- Aim of the task -
Check each line of the entries for "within" and report the ones that have it.

- Records for this task -
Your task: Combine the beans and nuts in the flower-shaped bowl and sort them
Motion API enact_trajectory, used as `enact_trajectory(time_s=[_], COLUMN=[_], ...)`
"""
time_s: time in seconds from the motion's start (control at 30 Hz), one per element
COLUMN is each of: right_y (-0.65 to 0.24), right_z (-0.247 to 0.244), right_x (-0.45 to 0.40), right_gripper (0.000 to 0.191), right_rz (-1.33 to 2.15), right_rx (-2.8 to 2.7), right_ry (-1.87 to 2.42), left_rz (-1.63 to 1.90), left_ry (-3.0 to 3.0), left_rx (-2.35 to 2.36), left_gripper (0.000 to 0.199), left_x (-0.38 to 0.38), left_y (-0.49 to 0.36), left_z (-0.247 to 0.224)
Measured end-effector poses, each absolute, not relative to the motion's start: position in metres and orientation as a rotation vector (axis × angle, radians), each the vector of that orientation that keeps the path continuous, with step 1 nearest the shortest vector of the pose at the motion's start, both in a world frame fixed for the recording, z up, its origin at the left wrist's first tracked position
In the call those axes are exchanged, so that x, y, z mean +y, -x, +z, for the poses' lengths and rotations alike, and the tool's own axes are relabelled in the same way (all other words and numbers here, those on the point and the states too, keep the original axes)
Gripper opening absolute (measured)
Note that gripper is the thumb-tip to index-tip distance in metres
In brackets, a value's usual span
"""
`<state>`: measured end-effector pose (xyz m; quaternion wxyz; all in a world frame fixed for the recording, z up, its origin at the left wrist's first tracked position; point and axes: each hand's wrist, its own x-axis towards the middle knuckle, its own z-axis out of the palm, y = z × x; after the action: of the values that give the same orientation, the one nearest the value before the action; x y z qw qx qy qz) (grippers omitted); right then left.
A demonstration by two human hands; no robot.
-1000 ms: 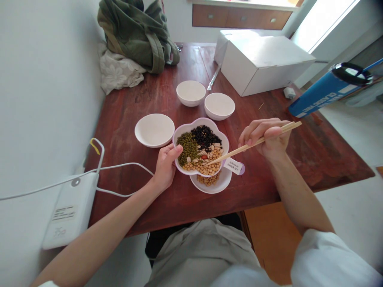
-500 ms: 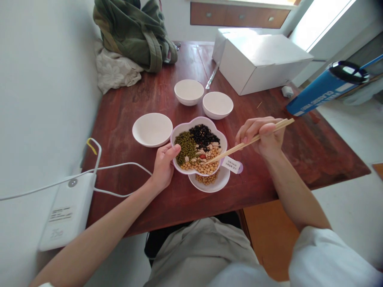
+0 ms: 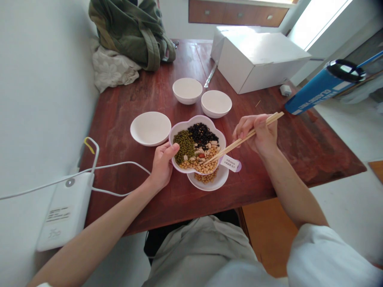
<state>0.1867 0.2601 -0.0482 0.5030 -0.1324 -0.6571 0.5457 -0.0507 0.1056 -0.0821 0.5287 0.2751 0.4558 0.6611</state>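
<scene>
My left hand [image 3: 163, 165] grips the left rim of a flower-shaped bowl [image 3: 222, 135], its thumb over the edge. Inside lie green mung beans [image 3: 184, 146], black beans [image 3: 202, 133], a few peanuts [image 3: 214, 142] and yellow soybeans [image 3: 197, 166]. A labelled tag [image 3: 229, 163] sticks out at the bowl's right side. Partly under the flower-shaped bowl, on the near side, is a small white bowl [image 3: 209, 186] with more soybeans in it. Closed around a pair of chopsticks [image 3: 239, 142], my right hand [image 3: 259, 131] holds their tips among the soybeans.
Three white bowls stand behind: a left bowl [image 3: 151, 128], a back bowl [image 3: 187, 91] and a right bowl [image 3: 216, 104]. A white box [image 3: 254, 59], a blue tumbler [image 3: 323, 85] and a green bag [image 3: 128, 32] are farther off. At the left, a white power bank [image 3: 64, 211] trails a cable [image 3: 119, 164].
The chopsticks' upper end and my right hand have shifted slightly left and up, with the tips still among the soybeans. The whole view has drifted a little; my left hand keeps its hold.
</scene>
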Motion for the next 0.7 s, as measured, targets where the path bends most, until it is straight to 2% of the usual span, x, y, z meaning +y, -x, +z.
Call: enact_trajectory(time_s=[0.7], right_y=[-0.1834], right_z=[-0.0479], right_x=[0.2598], right_gripper=[0.065], right_rz=[1.352], right_rx=[-1.553], right_ry=[0.288], left_rz=[1.586], left_ry=[-0.666], left_rx=[1.092], left_gripper=[0.045], left_x=[0.1054], left_y=[0.0506], left_z=[-0.0814])
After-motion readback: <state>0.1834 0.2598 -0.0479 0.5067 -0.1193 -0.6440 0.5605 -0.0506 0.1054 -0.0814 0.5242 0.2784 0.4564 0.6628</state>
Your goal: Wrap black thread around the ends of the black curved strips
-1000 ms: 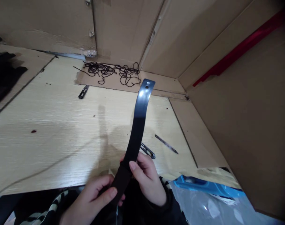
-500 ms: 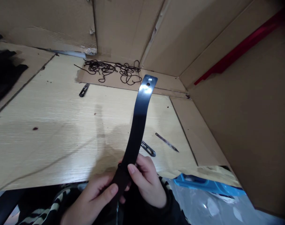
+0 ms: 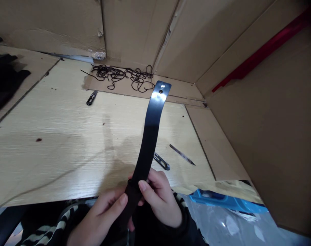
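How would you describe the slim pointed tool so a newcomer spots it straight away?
On the pale wooden table, find the flat cardboard panel on the right. Between it and the raised black strap lies the slim metal tool, slanting. Unlike the snips beside it, it is one narrow blade-like piece with a sharp tip.

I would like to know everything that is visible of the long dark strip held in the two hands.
The strip is flat, narrow and gently curved, dark and smooth, perhaps plastic. It shines near its squared far end, where a small round hole or stud shows. Its near part meets a matt, cloth-like dark piece, pinched by the left hand; the right hand grips at the junction. It slants away over the table; its near end is not visible.
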`<state>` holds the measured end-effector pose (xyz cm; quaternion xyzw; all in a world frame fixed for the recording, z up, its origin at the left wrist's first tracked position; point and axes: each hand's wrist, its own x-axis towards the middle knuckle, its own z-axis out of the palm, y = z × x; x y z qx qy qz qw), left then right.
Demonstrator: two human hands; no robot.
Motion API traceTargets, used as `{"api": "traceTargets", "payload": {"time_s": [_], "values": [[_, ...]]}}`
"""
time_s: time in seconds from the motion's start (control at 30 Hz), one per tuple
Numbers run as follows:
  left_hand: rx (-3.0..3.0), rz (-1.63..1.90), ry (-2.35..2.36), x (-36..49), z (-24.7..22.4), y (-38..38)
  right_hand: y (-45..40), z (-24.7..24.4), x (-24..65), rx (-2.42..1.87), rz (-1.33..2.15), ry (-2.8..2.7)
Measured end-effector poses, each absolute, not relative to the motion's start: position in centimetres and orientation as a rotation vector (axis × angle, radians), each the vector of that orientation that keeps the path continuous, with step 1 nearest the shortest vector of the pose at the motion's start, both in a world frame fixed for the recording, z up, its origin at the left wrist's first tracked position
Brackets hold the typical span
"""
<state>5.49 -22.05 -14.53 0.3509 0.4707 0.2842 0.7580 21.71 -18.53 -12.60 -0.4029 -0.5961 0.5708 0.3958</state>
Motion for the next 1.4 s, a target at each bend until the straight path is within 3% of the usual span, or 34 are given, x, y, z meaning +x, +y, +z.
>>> {"api": "traceTargets", "payload": {"time_s": [0.43, 1.4], "values": [[0.599, 0.785, 0.906, 5.6, -14.8, -21.7, -17.6, -10.6, 22.7, -0.991, 1.205, -1.693], [0.586, 0.803, 0.899, 6.7, -13.5, -20.5, -17.9, -10.9, 22.7, -1.07, 1.14, -1.64]]}}
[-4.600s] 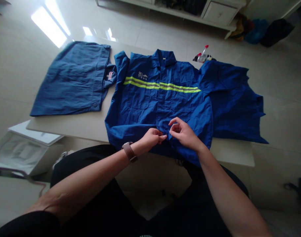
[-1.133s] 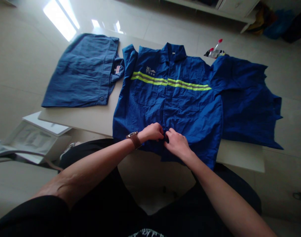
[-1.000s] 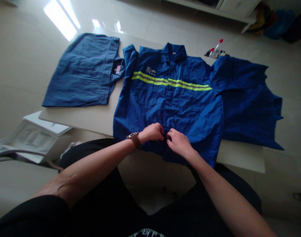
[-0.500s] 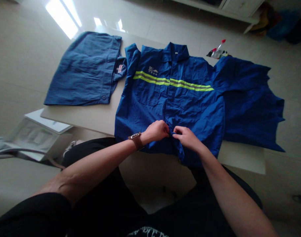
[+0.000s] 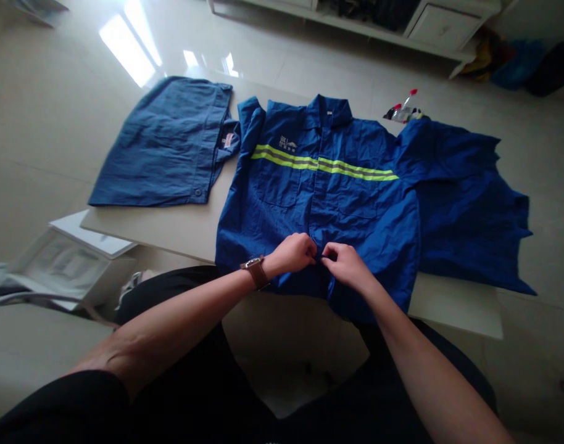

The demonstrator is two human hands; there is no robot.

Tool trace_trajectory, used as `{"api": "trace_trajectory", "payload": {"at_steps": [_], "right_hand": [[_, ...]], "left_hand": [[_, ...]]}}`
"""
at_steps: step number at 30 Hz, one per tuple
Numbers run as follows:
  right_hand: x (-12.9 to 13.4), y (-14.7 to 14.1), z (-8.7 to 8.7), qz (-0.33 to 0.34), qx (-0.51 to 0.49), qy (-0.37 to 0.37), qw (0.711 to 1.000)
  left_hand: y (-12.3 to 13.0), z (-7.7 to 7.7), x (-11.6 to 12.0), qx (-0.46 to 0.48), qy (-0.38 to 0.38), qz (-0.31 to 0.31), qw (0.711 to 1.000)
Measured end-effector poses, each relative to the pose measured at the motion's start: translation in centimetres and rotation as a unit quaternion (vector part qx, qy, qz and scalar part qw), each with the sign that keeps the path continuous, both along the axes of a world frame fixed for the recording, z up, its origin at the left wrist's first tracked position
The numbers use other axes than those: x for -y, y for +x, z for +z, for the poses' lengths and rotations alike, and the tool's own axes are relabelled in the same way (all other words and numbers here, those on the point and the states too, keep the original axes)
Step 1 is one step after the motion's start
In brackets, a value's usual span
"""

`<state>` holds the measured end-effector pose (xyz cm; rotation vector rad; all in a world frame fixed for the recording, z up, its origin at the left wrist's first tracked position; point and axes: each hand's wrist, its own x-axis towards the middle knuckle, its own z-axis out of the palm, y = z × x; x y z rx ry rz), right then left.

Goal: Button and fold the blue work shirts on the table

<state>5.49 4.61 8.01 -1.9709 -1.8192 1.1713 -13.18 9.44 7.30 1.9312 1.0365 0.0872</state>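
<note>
Blue work jacket [image 5: 356, 216] flat on pale table [image 5: 138, 225], lime reflective stripes [image 5: 319, 164], chest logo [image 5: 287, 143] unreadable. Folded blue garment [image 5: 161, 145] to its left, neck label [image 5: 227, 140] illegible. Left hand [image 5: 291, 254] and right hand [image 5: 345, 265] close together, both pinching front placket [image 5: 315, 229] near hem.

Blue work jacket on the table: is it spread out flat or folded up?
Spread flat: the blue work jacket lies face up on the table, its reflective stripe showing, with the left hand and right hand at its front opening.

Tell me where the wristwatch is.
In the head view, the brown-strapped wristwatch sits on the left wrist, beside the left hand, over the lower edge of the blue work jacket.
</note>
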Motion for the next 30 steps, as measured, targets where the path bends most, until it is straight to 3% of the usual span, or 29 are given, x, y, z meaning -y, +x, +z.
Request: {"api": "trace_trajectory", "payload": {"at_steps": [5,12,17,20,23,30], "right_hand": [[0.0,-0.4,-0.1,0.000,0.021,0.023,1.000],[-0.9,2.1,1.0,-0.062,0.093,0.084,0.990],[-1.6,3.6,2.2,-0.088,-0.029,0.081,0.992],[-1.7,3.4,3.2,-0.065,-0.172,0.019,0.983],[-1.6,3.0,4.2,-0.035,-0.264,-0.038,0.963],[-0.8,1.8,5.3,0.021,-0.319,-0.071,0.945]], "left_hand": [[0.1,0.5,0.3,-0.019,0.019,-0.002,1.000],[-0.9,1.4,-0.7,-0.040,-0.050,-0.018,0.998],[-1.9,1.5,-2.2,-0.052,-0.103,-0.029,0.993],[-1.8,1.4,-2.7,-0.025,-0.124,0.023,0.992],[-1.3,1.0,-2.5,-0.018,-0.083,0.113,0.990],[0.4,0.9,-1.3,-0.051,0.000,0.197,0.979]]}}
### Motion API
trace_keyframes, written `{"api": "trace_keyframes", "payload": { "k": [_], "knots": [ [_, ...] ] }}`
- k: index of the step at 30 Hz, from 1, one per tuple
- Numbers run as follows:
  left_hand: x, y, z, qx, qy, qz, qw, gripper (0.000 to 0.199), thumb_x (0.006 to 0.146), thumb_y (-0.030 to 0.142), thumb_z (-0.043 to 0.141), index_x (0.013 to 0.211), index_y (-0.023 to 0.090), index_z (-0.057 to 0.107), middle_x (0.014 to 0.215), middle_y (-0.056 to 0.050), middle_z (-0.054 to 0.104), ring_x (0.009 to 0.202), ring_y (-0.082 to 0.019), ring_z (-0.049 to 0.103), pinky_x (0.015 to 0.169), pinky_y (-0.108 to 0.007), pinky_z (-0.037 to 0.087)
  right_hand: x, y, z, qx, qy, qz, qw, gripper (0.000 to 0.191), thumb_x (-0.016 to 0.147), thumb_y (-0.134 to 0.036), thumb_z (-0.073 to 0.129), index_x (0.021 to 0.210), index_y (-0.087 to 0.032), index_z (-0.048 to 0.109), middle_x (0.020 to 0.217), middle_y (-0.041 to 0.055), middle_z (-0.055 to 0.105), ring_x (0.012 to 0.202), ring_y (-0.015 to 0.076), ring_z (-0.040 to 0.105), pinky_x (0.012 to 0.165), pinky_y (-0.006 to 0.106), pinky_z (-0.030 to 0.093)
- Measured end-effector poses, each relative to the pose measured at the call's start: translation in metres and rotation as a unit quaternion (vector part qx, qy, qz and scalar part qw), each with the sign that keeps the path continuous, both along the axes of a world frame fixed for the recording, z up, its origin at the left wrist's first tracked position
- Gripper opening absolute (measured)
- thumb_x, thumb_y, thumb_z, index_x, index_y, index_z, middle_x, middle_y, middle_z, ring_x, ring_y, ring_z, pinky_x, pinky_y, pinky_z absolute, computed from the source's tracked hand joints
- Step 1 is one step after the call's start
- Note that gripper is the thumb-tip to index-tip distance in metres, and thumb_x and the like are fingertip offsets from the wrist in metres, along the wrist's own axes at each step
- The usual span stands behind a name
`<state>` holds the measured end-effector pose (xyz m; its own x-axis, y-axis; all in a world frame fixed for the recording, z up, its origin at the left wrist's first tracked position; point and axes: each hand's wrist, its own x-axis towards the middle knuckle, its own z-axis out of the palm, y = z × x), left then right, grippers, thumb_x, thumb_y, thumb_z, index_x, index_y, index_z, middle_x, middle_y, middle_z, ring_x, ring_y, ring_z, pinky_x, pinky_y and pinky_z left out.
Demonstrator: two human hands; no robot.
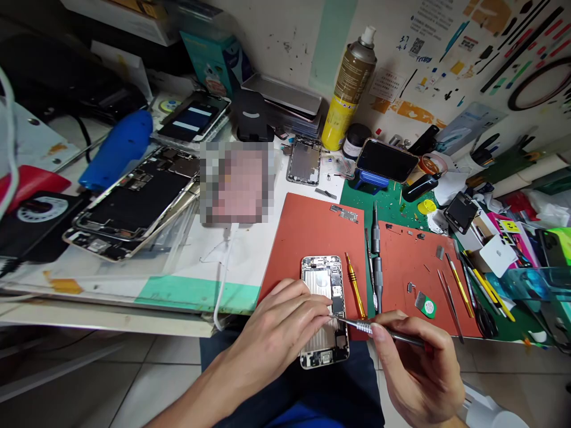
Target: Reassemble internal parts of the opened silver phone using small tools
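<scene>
An opened phone [319,343], its back shell holding bare circuitry, sits at the front edge of the red-brown mat [303,232] and juts past it. Across its left side lies my left hand [283,324], fingers pressed together and closed on the phone, their tips near its middle. My right hand [417,362] is closed around a slim metal pry tool [363,326] with a ridged silver neck and dark handle. The tool's thin tip meets my left fingertips over the phone; exact contact there is too small to tell. A gold screwdriver [355,285] lies right of the phone.
Grey screwdrivers [377,255], tweezers [450,306] and small parts lie to the right. A yellow spray can [348,89] and a propped phone [387,159] stand behind. Opened phones [138,196] and a blue-handled tool [118,148] occupy the left; a white cable [222,285] hangs over the edge.
</scene>
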<state>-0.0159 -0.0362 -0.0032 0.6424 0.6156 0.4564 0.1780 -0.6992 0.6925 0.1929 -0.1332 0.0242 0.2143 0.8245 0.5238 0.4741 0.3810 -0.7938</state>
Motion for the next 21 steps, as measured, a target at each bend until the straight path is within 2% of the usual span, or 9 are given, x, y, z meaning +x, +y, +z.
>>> {"api": "trace_keyframes", "payload": {
  "k": [8, 16, 21],
  "knots": [
    [-0.0002, 0.0003, 0.0011, -0.009, 0.003, 0.001, 1.0, 0.015, 0.109, 0.009, 0.057, 0.118, 0.019, 0.062, 0.113, -0.003, 0.078, 0.096, -0.018, 0.066, 0.086, -0.037, 0.047, 0.0007, 0.0001, -0.0008, 0.001, 0.008, 0.004, 1.0, 0.048, 0.087, 0.008, 0.07, 0.123, -0.022, 0.064, 0.091, 0.0013, 0.075, 0.074, 0.0172, 0.076, 0.063, 0.031, 0.068],
    [-0.0002, -0.0001, 0.0008, -0.014, 0.0, 0.003, 1.0, 0.016, 0.108, 0.009, 0.06, 0.12, 0.019, 0.062, 0.114, -0.003, 0.078, 0.098, -0.018, 0.066, 0.088, -0.038, 0.048, -0.0034, 0.0053, 0.0021, 0.013, 0.032, -0.034, 0.999, 0.041, 0.086, 0.006, 0.072, 0.115, -0.022, 0.067, 0.083, -0.0017, 0.071, 0.071, 0.0165, 0.076, 0.063, 0.029, 0.069],
    [0.0007, 0.0009, 0.0011, -0.018, -0.002, 0.007, 1.0, 0.017, 0.107, 0.008, 0.059, 0.119, 0.02, 0.062, 0.113, -0.002, 0.078, 0.096, -0.018, 0.067, 0.086, -0.037, 0.049, -0.0046, 0.0054, 0.0011, 0.008, 0.043, -0.032, 0.999, 0.042, 0.086, 0.007, 0.072, 0.116, -0.022, 0.067, 0.086, -0.001, 0.073, 0.071, 0.0164, 0.076, 0.065, 0.03, 0.069]
  ]
}}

- Expected answer -
Motion for the next 1.4 s, a target at each bend until the straight path is within 3% of the usual span, or 34 are given, x, y, z meaning +x, +y, +z.
Motion for the next 21 steps, as measured, a target at each bend until the straight path is within 2% of the usual span, or 9 are given, x, y, z meaning +x, +y, +z.

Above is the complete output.